### What is being asked
Every line of the material is to be quoted verbatim, minus the pictures.

### Data segment
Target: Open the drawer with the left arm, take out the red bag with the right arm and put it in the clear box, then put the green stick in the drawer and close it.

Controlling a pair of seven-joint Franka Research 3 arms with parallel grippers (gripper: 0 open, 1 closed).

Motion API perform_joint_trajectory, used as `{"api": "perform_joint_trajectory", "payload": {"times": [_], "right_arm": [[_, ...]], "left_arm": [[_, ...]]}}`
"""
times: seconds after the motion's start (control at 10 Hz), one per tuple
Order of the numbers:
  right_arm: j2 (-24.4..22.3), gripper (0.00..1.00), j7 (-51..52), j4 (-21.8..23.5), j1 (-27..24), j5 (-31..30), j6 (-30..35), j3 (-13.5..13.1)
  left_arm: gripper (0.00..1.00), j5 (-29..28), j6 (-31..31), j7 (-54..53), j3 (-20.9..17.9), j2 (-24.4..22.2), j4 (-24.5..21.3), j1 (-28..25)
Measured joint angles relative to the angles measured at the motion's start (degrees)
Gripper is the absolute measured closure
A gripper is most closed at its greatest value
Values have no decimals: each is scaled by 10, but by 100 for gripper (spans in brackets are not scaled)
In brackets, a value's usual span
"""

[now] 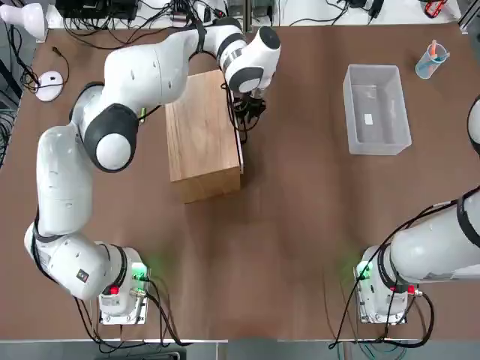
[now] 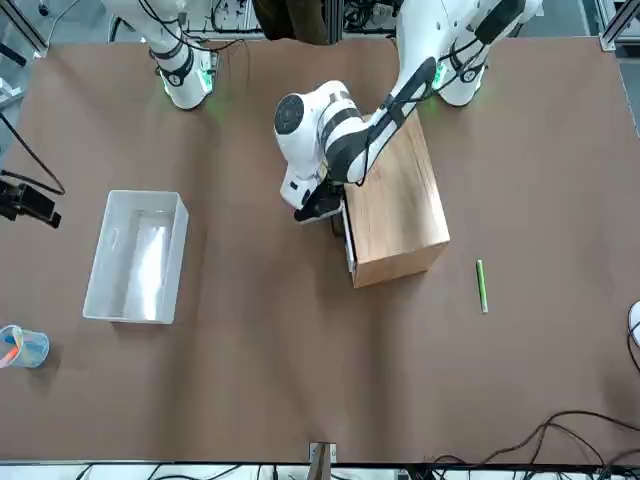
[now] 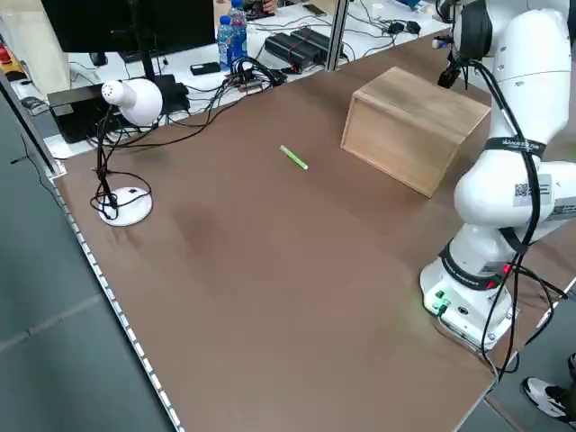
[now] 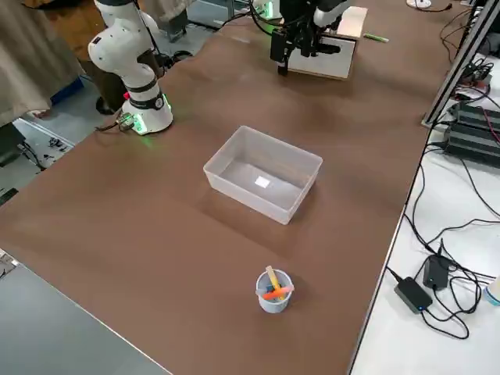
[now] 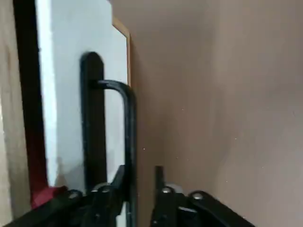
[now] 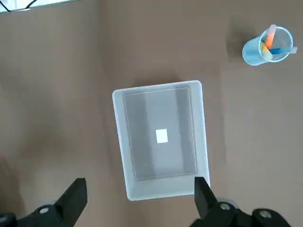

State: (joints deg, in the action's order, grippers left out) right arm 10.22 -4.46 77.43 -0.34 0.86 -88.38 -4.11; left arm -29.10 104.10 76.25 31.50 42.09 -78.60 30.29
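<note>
The light wooden box [image 1: 201, 135] lies mid-table, its drawer front [image 4: 332, 58] flush with the box. My left gripper [image 5: 137, 182] is at that front, shut on the thin dark bar handle [image 5: 128, 118]; it also shows from above as the left gripper [image 1: 247, 112]. A sliver of red shows beside the drawer front in the left wrist view; I cannot make out the red bag. The green stick [image 2: 481, 286] lies on the table on the box's far side from the handle. My right gripper [image 6: 138, 194] hangs open above the clear box [image 6: 118, 142], which holds only a white label.
A small blue cup [image 1: 431, 60] with coloured pens stands beyond the clear box [image 1: 347, 105]. A white lamp [image 3: 126, 99] and a mouse [image 1: 49, 85] sit at the table's far left corner. Cables run along the back edge.
</note>
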Motion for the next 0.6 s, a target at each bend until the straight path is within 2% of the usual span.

### Task output
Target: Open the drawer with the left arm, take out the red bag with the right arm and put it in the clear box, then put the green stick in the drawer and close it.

Controlling a pair of seven-joint Franka Research 3 arms with parallel grippers (gripper: 0 open, 1 closed).

Motion API perform_joint_trajectory, used as `{"api": "perform_joint_trajectory", "payload": {"times": [_], "right_arm": [[_, ...]], "left_arm": [[_, ...]]}}`
"""
times: seconds after the motion's start (control at 10 Hz), one per tuple
Order of the numbers:
  right_arm: j2 (-24.4..22.3), gripper (0.00..1.00), j7 (-51..52), j4 (-21.8..23.5), j1 (-27..24), j5 (-31..30), j6 (-30..35), j3 (-13.5..13.1)
  left_arm: gripper (0.00..1.00), j5 (-29..28), j6 (-31..31), j7 (-54..53), j3 (-20.9..17.9), j2 (-24.4..22.2), j4 (-24.5..21.3), j1 (-28..25)
Measured joint angles relative to the angles measured at the motion's start (degrees)
Gripper is the absolute measured closure
A gripper is most closed at its greatest value
Values have no decimals: each is scaled by 10, but by 100 for gripper (spans in brackets are not scaled)
In brackets, a value's usual span
"""

[now] 
[now] 
[now] 
[now] 
[now] 
[now] 

State: (joints deg, in the action's order, grippers left out) right arm 10.22 -4.46 77.43 -0.34 0.86 -88.38 -4.11; left arm -29.10 104.10 76.25 31.50 42.09 -78.60 30.29
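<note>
The light wooden box [image 1: 201, 135] lies mid-table, its drawer front [image 4: 332, 58] flush with the box. My left gripper [image 5: 137, 182] is at that front, shut on the thin dark bar handle [image 5: 128, 118]; it also shows from above as the left gripper [image 1: 247, 112]. A sliver of red shows beside the drawer front in the left wrist view; I cannot make out the red bag. The green stick [image 2: 481, 286] lies on the table on the box's far side from the handle. My right gripper [image 6: 138, 194] hangs open above the clear box [image 6: 118, 142], which holds only a white label.
A small blue cup [image 1: 431, 60] with coloured pens stands beyond the clear box [image 1: 347, 105]. A white lamp [image 3: 126, 99] and a mouse [image 1: 49, 85] sit at the table's far left corner. Cables run along the back edge.
</note>
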Motion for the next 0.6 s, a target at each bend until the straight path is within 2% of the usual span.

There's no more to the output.